Questo metodo è significativo perché può essere utilizzato per ottenere grandi quantità di osteoclasti completamente differenziati in vitro. Il vantaggio principale di questo metodo è che è più stabile e sicuro e isola il midollo osseo in meno tempo e con meno sforzi rispetto al procedimento tradizionale. Questa tecnica può fornire una fonte stabile di osteoclasti, che sono l'importante oggetto della malattia metabolica ossea, tra cui osteoporosi, parodontite e osteolisi periprotesica.

Con piccole modifiche, questo protocollo può anche essere appropriato per ottenere vari tipi di midollo osseo derivato dalle cellule nei ratti o in altri animali. Per iniziare, posizionare gli animali eutanasiati su una tavola disinfettata in posizione supina. Usando forbici sterili, fare un'incisione lunga circa un centimetro al femore prossimale per sbucciare la pelle.

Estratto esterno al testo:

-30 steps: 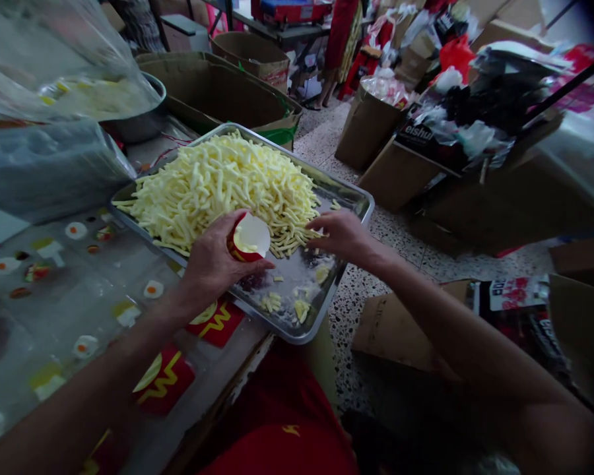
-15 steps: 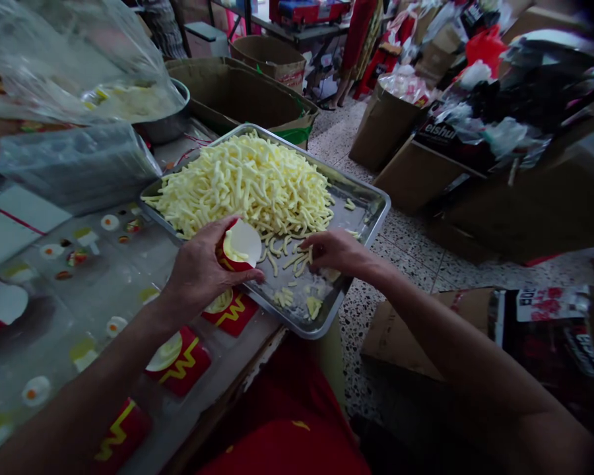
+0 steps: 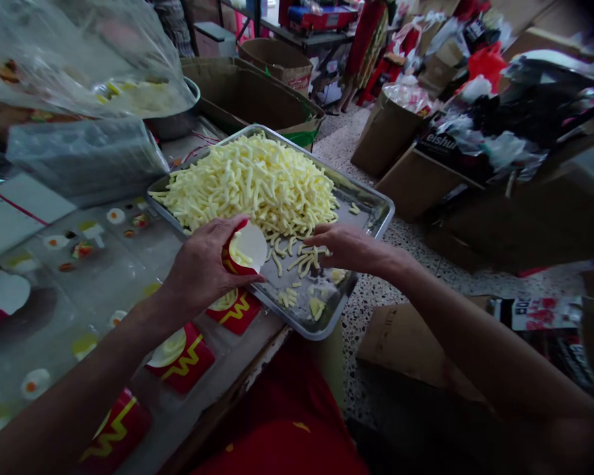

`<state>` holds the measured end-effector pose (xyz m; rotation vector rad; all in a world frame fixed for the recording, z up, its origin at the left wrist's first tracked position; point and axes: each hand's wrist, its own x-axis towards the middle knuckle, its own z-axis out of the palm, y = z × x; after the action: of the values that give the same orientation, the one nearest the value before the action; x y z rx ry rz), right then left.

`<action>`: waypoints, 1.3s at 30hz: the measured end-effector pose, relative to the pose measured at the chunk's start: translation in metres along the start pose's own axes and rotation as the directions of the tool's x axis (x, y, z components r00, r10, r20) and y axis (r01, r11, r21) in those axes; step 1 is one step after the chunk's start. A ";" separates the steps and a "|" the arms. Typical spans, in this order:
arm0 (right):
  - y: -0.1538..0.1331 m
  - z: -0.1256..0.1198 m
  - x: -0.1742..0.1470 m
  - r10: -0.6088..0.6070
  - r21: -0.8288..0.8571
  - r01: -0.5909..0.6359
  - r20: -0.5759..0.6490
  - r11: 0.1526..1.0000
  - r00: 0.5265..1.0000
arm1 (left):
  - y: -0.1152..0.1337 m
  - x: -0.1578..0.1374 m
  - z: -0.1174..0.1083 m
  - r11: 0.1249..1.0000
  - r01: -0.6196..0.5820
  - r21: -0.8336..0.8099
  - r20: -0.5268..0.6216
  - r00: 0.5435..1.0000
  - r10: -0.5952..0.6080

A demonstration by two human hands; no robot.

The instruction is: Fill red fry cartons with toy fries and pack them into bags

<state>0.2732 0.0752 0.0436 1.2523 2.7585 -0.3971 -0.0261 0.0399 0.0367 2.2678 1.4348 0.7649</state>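
My left hand (image 3: 202, 260) grips a red fry carton (image 3: 231, 254) with a white inside, tilted toward the tray, a few pale yellow sticks in it. A metal tray (image 3: 383, 214) holds a big heap of pale yellow fry-like sticks (image 3: 257, 181). Over its near right part is my right hand (image 3: 346, 247), fingers stretched toward the loose sticks (image 3: 304, 260) at the heap's edge. Its thumb is mostly hidden. Below my left hand, a red carton with a yellow zigzag (image 3: 240, 310) lies on the table, and another such carton (image 3: 188, 359) lies closer to me.
A plastic-covered table (image 3: 123, 264) carries a clear plastic box (image 3: 84, 158) and a large plastic bag (image 3: 89, 59). Cardboard boxes (image 3: 247, 95) stand behind the tray. More boxes and bags (image 3: 495, 132) crowd the right. A person's legs (image 3: 354, 72) show at the back.
My right hand has shifted slightly up toward the heap, and its fingers have straightened over the loose sticks. My left hand still holds the carton. The whole view has shifted a little.
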 end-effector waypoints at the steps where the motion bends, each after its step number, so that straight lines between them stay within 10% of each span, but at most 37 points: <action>1: 0.002 -0.001 0.003 0.004 0.012 -0.004 0.011 1.000 1.000 | 0.001 0.000 -0.001 1.000 -0.007 0.005 0.000 1.000 0.007; 12: 0.005 0.008 -0.002 -0.194 -0.052 0.195 0.029 0.979 0.981 | 0.005 -0.005 0.002 0.997 -0.072 -0.005 -0.006 0.997 0.072; 18: -0.013 0.026 0.008 -0.055 -0.097 0.058 0.035 0.994 0.998 | 0.001 0.011 0.032 0.984 -0.131 -0.121 0.064 0.988 0.140; 23: -0.029 0.051 0.020 0.155 -0.078 -0.163 -0.104 0.983 0.982 | -0.006 0.019 0.046 0.987 -0.116 -0.114 0.079 0.989 0.126; 30: -0.032 0.035 0.012 0.222 0.226 -0.125 -0.480 0.966 0.849 | 0.020 0.022 0.045 0.963 -0.037 0.265 0.130 0.991 0.002; 35: -0.046 0.013 0.015 -0.003 -0.052 -0.019 -0.382 0.998 0.924 | 0.036 0.037 0.066 0.983 -0.004 0.186 0.192 0.981 -0.032; 39: -0.044 0.007 0.012 0.052 0.218 0.020 -0.319 0.976 0.946 | 0.031 0.040 0.081 1.000 0.010 -0.013 0.099 0.995 -0.009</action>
<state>0.2323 0.0541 0.0436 1.5134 3.0405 -0.5530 0.0586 0.0626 -0.0001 2.2538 1.3899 0.6482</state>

Quindi, seziona i femminicidi e le tibia. Con attenzione e delicatezza, tagliare le parti di connessione bilaterali intorno all'anca, al ginocchio e alle articolazioni della caviglia per isolare le tibia e i femminicidi. Tagliare parte dei tessuti intorno all'osso, assicurandosi di essere accurati.

Quindi, posizionare le ossa pulite in un piatto con cinque millilitri di mezzo di coltura completo. Usa forbici sterili per tagliare l'osso lungo. Utilizzare un ago per siringhe millilitro per sciacquare con cura la cavità del midollo con 10 millilitri di mezzi completi fino a quando la cavità del midollo diventa bianca.

Trasferire questa sospensione cellulare in un tubo da 50 millilitri e filtrarla con un filtro da 70 micrometri per rimuovere il tessuto rimanente. Aggiungere cinque millilitri di tampone di lisi del sangue rosso e incubare le cellule sul ghiaccio per otto minuti. Successivamente, centrifugare le cellule a 250 volte G per cinque minuti per produrre il pellet cellulare.

Aspirare il supernatante e rimescolare le cellule in 10 millilitri di mezzi completi. Utilizzare un emocitometro per contare le cellule e calcolare il tempo dedicato alle azioni intraprese per questo metodo. In primo luogo, posizionare gli animali eutanasiati su una tavola disinfettata in posizione supina.

Usando forbici sterili, fare un'incisione lunga circa un centimetro al femore prossimale per sbucciare la pelle. Quindi, seziona i femminicidi e le tibia. Tagliare le parti dei tessuti intorno all'osso, anche se non è necessario rimuovere completamente il tessuto.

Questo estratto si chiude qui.